§ **Your instructions**
Take the data below and copy exactly the lines starting at the one with "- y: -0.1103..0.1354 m" and finishing at the one with "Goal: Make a", both included.
[Start of Attachment]
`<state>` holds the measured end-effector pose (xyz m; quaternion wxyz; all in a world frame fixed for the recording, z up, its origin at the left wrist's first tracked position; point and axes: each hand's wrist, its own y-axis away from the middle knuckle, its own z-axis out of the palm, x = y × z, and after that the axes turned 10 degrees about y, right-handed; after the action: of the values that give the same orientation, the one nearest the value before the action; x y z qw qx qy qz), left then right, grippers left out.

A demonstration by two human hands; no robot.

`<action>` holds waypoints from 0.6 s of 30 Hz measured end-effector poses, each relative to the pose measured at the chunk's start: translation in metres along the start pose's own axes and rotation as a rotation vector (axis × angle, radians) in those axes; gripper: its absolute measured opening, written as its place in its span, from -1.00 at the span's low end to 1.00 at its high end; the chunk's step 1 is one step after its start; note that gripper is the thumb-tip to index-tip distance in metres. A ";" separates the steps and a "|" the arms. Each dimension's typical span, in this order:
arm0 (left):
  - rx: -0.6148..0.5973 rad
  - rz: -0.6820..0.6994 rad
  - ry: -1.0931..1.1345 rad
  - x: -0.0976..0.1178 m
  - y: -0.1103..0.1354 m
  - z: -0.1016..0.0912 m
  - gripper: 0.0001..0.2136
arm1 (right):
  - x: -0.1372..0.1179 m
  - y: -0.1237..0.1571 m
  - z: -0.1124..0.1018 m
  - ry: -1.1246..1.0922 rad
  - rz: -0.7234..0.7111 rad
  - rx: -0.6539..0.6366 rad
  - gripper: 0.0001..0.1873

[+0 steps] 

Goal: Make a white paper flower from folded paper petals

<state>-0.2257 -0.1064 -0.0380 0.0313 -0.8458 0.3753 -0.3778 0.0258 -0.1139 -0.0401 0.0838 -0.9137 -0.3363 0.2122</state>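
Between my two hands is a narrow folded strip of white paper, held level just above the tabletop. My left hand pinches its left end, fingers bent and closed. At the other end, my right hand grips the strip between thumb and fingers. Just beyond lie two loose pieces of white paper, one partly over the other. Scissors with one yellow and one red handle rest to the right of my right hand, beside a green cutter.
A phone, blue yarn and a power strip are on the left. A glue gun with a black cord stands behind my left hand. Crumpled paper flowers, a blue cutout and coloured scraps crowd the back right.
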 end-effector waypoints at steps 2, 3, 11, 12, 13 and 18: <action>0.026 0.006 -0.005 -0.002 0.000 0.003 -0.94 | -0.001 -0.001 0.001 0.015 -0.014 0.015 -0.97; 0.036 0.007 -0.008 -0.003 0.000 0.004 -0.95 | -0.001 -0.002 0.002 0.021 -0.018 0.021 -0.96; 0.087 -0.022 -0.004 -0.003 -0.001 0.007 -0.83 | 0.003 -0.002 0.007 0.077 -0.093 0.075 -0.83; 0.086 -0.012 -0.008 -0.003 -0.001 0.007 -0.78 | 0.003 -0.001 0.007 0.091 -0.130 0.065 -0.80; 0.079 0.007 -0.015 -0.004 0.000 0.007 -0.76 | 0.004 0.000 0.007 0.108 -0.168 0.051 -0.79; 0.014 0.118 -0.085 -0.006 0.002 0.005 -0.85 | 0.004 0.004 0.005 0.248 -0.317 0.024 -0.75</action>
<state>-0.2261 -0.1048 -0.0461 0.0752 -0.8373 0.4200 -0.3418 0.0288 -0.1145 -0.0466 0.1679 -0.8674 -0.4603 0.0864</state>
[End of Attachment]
§ **Exercise response**
  - y: -0.1103..0.1354 m
  - z: -0.1016..0.0912 m
  - gripper: 0.0001..0.2136
arm1 (right):
  - x: -0.1372..0.1179 m
  - y: -0.1237..0.1571 m
  - z: -0.1124..0.1018 m
  - ry: -1.1246..1.0922 rad
  - rz: -0.7234..0.7111 rad
  - rx: -0.6539..0.6366 rad
  - gripper: 0.0001..0.1873

[+0 steps] 

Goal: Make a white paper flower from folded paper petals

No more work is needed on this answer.